Go,go,go dear Brad!U're good, very good!
1. Here's the most interesting sentence in the essay:
And changes in the environment--in world markets or in technology--might change a society of middle-class fishermen into a society with dismaying extremes of wealth and poverty, without necessarily being the result of deliberate policies.
Are there any economic historians out there who know of any empirical studies on point? Also, are there any conditions that might cause a gold-mining society to evolve into a fishing society without government interference?
2. Wolff's book included a "low-key case for a modest wealth tax." The estate tax was in place from '73 - '89, right? The estate tax is a tax on wealth, right? Nevertheless, wealth distribution trended in the wrong direction during this time. What's up with that?
Posted by: Paul M. Amore on September 25, 2003 03:14 PM"Exam results are the primary factor used to ration higher education in the UK; in the US, ability to pay is more of a rationing factor.
(Just my impression, no figures to back it up.)"
Your impression is incorrect. In the US we have many excellent public colleges and universities, and also extensive private and public funding of college tuition. Ability to pay is not an important constraint on anyone's getting a higher education in the US.
Before the late 1930's or thereabouts the elite universities in the US were the province mainly of the WASP upper classes. With the institution of standardized testing as a major criterion of admission education became meritocratic. The universities became world class centers of learning, and society reaped great benefits.

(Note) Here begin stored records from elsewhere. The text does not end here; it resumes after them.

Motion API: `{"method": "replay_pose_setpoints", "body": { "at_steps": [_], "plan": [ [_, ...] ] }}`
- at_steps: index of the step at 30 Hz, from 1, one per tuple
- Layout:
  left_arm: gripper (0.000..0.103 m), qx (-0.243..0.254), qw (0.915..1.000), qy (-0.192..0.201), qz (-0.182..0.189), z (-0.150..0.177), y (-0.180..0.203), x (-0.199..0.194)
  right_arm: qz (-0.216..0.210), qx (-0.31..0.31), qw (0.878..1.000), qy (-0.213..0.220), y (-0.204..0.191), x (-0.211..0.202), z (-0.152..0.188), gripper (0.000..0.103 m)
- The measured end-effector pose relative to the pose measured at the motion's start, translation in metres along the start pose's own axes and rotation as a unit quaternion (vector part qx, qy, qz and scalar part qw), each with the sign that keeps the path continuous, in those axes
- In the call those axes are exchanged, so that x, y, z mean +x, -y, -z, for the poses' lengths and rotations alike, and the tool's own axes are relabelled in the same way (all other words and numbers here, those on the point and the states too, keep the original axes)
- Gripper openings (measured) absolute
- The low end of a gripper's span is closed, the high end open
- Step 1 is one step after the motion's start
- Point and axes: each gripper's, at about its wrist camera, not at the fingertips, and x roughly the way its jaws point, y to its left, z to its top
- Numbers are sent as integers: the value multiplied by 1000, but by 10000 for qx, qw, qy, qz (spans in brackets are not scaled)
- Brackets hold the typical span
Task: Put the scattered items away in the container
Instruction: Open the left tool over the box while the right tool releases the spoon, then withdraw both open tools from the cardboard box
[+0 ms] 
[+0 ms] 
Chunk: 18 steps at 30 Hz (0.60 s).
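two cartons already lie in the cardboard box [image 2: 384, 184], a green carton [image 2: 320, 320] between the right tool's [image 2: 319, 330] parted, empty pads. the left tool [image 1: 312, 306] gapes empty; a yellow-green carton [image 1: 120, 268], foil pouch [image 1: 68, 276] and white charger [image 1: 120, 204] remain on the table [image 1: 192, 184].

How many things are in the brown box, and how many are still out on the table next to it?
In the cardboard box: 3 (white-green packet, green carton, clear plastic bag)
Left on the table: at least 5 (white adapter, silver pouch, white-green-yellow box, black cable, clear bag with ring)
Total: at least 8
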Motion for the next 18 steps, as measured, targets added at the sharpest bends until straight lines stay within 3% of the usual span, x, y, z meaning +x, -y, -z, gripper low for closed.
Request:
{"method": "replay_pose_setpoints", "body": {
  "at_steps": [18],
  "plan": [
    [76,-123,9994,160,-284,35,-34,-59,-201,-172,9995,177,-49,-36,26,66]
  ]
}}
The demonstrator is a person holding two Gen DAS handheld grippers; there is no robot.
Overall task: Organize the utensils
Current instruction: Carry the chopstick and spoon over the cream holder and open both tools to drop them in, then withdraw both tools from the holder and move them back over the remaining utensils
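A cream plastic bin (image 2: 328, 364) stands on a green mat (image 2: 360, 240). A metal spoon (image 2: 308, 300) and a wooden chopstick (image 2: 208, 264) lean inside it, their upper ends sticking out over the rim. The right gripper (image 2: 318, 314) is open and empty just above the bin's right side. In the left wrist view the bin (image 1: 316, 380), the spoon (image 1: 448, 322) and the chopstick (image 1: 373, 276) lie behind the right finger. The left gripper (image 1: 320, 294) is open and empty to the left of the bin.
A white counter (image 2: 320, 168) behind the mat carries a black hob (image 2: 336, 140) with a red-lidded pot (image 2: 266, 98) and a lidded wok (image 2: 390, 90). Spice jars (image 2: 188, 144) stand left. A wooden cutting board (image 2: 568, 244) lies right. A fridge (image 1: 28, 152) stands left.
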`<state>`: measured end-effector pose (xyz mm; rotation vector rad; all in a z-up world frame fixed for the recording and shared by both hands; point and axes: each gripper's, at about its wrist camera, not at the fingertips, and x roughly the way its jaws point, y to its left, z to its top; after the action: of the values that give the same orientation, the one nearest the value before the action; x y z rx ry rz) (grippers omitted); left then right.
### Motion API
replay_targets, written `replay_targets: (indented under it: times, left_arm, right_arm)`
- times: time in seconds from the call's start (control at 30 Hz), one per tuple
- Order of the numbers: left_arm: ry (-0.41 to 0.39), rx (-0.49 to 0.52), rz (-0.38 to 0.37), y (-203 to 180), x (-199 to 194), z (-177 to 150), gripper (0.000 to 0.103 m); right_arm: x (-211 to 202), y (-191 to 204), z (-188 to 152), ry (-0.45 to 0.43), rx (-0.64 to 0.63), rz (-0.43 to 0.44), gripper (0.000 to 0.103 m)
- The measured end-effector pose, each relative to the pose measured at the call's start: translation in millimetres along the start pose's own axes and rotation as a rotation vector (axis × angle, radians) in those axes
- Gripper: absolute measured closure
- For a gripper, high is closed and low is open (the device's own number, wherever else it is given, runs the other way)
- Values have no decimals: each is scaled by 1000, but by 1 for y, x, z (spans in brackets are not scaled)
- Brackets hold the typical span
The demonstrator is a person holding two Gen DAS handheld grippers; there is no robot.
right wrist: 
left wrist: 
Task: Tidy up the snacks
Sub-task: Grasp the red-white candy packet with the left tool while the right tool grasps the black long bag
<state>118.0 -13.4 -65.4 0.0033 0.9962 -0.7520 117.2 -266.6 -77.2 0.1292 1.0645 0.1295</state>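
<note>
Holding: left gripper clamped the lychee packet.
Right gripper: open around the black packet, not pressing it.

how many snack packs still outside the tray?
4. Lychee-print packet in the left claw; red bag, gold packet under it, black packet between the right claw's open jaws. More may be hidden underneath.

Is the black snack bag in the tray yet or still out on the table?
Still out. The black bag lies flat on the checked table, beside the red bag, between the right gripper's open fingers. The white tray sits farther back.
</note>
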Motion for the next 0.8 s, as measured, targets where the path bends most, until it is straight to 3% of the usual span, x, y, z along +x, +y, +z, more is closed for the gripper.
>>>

Joe: I accept that I took greatest issue with the part of your comment dealing with 'redneck' culture. It doesn't excuse you from dealing in the lowest form of stereotyping: a stereotyping which is itself a form of social control. Perhaps, Joe, you might accord your 'salt of America' some nuance; and perhaps then, you can dispense with the one-dimensional bullshit about liberalism.
The irony, of course, is that Dubya is a son of privilege who acts like a redneck to convey the sense that he's a plain-speakin' 'man of the people'. Whereas Clinton would be classified as a redneck by many, by virtue of his upbringing, but was berated for being both 'insufferable liberal elite' and a down-home Big Mac-eating horndog.
Bush, then, is to white, Southern blue-collar culture what Marie Antoinette was to dairy farming. And Joe is complicit in that simplification. That fabrication.
> Ability to pay is not an important constraint on anyone's getting a higher education in the US.
Wrong. Even with such things as HOPE scholarships reducing the cost of in-state public tuition, the big problem is the growing requirement for postgraduate qualifications for professions. Which means $20k/year tuition and very limited scholarships. Having to rely on loans for a postgrad/professional qualification means that the brightest and best have the equivalent of a mortgage to pay off when they graduate. And this doesn't just apply to law school, med school or MBAs, in case you have the 'well, they get paid well afterwards' argument primed and ready to go.
> With the institution of standardized testing as a major criterion of admission education became meritocratic.
Wrong. Legacy admissions are still common for most private colleges.
> The universities became world class centers of learning, and society reaped great benefits.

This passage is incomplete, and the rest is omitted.